Nesta jornada, o leitor encontra versões de Bolívar que vão do retrato heroico à imagem decadente do líder exilado. As obras de Tito Salas, José Gil de Castro, Vicente Lecuna, Enrique Uribe White e Alfredo Boulton, entre outros, interagem em uma espécie de exposição impressa que mostra a evolução da iconografia bolivariana. Não se trata de uma mera coleção de imagens, mas de uma profunda reflexão sobre como cada geração reinterpretou o herói de acordo com suas próprias circunstâncias históricas.
O autor, mais do que um colecionador, define-se como testemunha da transformação de uma figura histórica em símbolo cultural. Seu arquivo, afirma, não é apenas uma galeria de retratos, mas também um quebra-cabeça sobre a identidade latino-americana. Nesse sentido, As Mil Faces de Bolívar transcende seu valor estético ou documental para se tornar uma ferramenta analítica de como as nações constroem , destroem e reconstroem seus mitos fundadores.

González colecionou mais de 270 peças relacionadas a Bolívar. Foto: Cortesia de Fernando González

González Muñoz insistiu que este livro não tem fins lucrativos nem aspira à publicação comercial. A edição tem circulação limitada e destina-se principalmente a historiadores, acadêmicos e apaixonados pelas lutas pela independência na América Latina. No entanto, seu impacto transcende esse público especializado, pois essencialmente levanta questões que interessam a toda a sociedade: Que imagem de Bolívar herdamos? Que rosto do Libertador prevalece hoje na memória coletiva? E qual esquecemos?
Com a publicação do livro, encerra-se uma fase da busca e abre-se outra, na qual As Mil Faces de Bolívar cumpre seu propósito original: convidar-nos a olhar, ler e pensar. Porque por trás de cada retrato compilado pelo General González Muñoz reside uma história latente, uma possível interpretação de um passado complexo e de um presente contestado. Bolívar surge, assim, como uma figura visual e multifacetada, reinterpretada repetidas vezes pelas diferentes mãos que o desenharam e pelos olhos que o contemplaram.

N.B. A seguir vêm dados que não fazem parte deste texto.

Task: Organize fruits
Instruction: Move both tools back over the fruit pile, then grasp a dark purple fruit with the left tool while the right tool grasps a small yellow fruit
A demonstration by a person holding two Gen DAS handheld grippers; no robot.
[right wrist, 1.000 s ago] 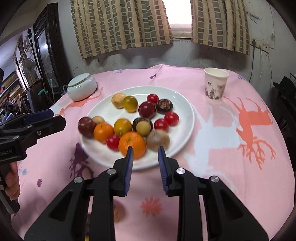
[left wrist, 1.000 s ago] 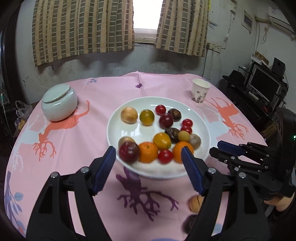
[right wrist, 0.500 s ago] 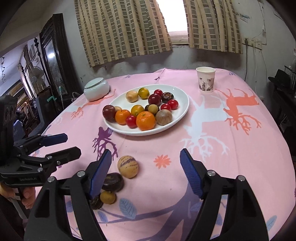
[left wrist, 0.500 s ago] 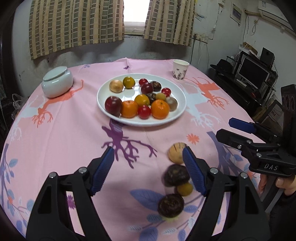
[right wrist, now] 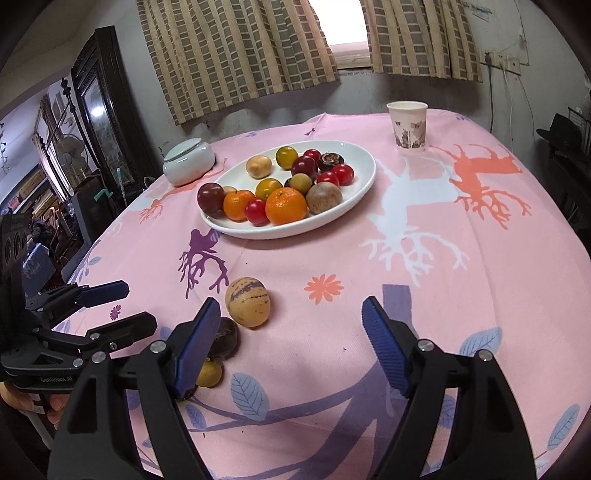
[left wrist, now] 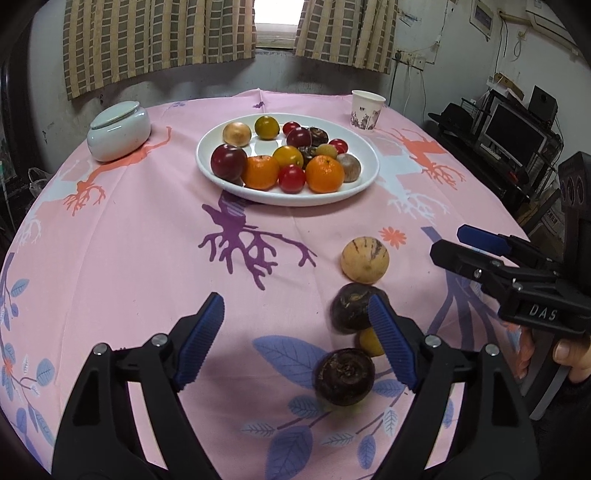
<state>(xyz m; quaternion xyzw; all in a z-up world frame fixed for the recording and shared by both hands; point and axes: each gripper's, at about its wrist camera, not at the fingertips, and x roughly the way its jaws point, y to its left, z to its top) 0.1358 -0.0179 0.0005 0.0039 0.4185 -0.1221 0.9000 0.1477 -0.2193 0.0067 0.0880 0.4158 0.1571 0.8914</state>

Nas palavras do próprio autor, o volume deve ser entendido como uma obra de comunicação visual que contribui para a compreensão dos símbolos nacionais e da memória histórica nacional. Sua criação, alimentada por décadas de trabalho silencioso e frequentemente esquecido, é também um testemunho de perseverança pessoal. A vida do General González Muñoz se entrelaçou com a do Libertador, a tal ponto que, ao virar as páginas do livro, é difícil separar o retrato de Bolívar dos esforços do homem que o compilou.
As Mil Faces de Bolívar é, em última análise, uma oferenda. Uma proposta que nos convida a olhar além do bronze e do mármore, a descobrir o libertador de carne e osso, o jovem revolucionário, o estadista idealista, o líder cansado. Uma figura que não cabe em uma única imagem, porque sua vida, como este livro, é feita de muitas camadas, muitos rostos e muitas batalhas.